ASSIGNMENT: Please copy the lines below exactly, from the first one through the line showing "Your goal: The".

DATA EXCERPT:
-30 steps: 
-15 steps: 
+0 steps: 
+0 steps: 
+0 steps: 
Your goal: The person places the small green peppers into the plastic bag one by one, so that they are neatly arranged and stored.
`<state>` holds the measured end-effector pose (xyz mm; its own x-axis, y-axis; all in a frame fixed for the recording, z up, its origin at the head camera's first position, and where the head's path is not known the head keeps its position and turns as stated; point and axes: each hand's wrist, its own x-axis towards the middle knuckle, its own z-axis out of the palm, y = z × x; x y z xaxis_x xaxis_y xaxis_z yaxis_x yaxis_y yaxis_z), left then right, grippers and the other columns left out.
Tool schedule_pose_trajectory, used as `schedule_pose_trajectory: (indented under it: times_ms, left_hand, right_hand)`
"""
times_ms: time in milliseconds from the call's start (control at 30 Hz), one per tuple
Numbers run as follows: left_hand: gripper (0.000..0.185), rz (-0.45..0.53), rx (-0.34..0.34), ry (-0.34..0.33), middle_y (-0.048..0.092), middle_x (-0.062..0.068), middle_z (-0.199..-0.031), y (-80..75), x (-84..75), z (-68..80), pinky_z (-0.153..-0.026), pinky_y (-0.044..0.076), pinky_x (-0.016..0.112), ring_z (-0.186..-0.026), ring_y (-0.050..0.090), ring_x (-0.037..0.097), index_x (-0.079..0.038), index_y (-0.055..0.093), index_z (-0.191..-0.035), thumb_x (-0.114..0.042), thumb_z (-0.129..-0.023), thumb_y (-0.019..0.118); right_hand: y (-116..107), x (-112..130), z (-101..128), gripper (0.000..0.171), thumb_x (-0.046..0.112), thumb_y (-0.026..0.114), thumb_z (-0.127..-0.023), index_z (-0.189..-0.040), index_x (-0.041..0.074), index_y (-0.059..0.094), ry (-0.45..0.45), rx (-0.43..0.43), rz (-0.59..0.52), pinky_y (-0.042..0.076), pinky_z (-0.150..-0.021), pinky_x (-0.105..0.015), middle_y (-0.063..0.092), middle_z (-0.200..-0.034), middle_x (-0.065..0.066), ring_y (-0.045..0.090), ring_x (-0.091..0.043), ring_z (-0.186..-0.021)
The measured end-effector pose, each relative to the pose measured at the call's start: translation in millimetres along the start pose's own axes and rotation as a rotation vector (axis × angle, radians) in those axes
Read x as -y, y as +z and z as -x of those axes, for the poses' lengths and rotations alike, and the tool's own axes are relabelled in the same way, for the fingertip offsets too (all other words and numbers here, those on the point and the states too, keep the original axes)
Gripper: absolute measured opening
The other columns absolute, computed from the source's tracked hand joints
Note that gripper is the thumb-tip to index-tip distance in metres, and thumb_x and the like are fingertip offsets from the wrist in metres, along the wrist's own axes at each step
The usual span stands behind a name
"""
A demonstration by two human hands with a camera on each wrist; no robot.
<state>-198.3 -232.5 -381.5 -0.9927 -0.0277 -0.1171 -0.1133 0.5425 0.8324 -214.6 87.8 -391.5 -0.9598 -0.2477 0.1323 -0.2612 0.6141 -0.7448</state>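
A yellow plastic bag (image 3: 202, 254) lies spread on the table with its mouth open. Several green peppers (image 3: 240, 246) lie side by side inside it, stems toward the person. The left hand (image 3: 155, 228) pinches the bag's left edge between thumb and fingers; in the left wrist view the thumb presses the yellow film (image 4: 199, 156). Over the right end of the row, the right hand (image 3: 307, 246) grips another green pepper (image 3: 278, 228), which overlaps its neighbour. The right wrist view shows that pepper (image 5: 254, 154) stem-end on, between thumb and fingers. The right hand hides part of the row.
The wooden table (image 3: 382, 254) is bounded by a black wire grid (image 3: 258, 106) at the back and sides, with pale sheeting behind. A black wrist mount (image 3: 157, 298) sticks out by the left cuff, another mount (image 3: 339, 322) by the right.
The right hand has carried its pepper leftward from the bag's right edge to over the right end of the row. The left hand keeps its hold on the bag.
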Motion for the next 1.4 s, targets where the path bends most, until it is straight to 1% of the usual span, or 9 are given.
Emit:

ANSWER TO THIS PROBLEM:
-30 steps: 
-15 steps: 
+0 steps: 
+0 steps: 
+0 steps: 
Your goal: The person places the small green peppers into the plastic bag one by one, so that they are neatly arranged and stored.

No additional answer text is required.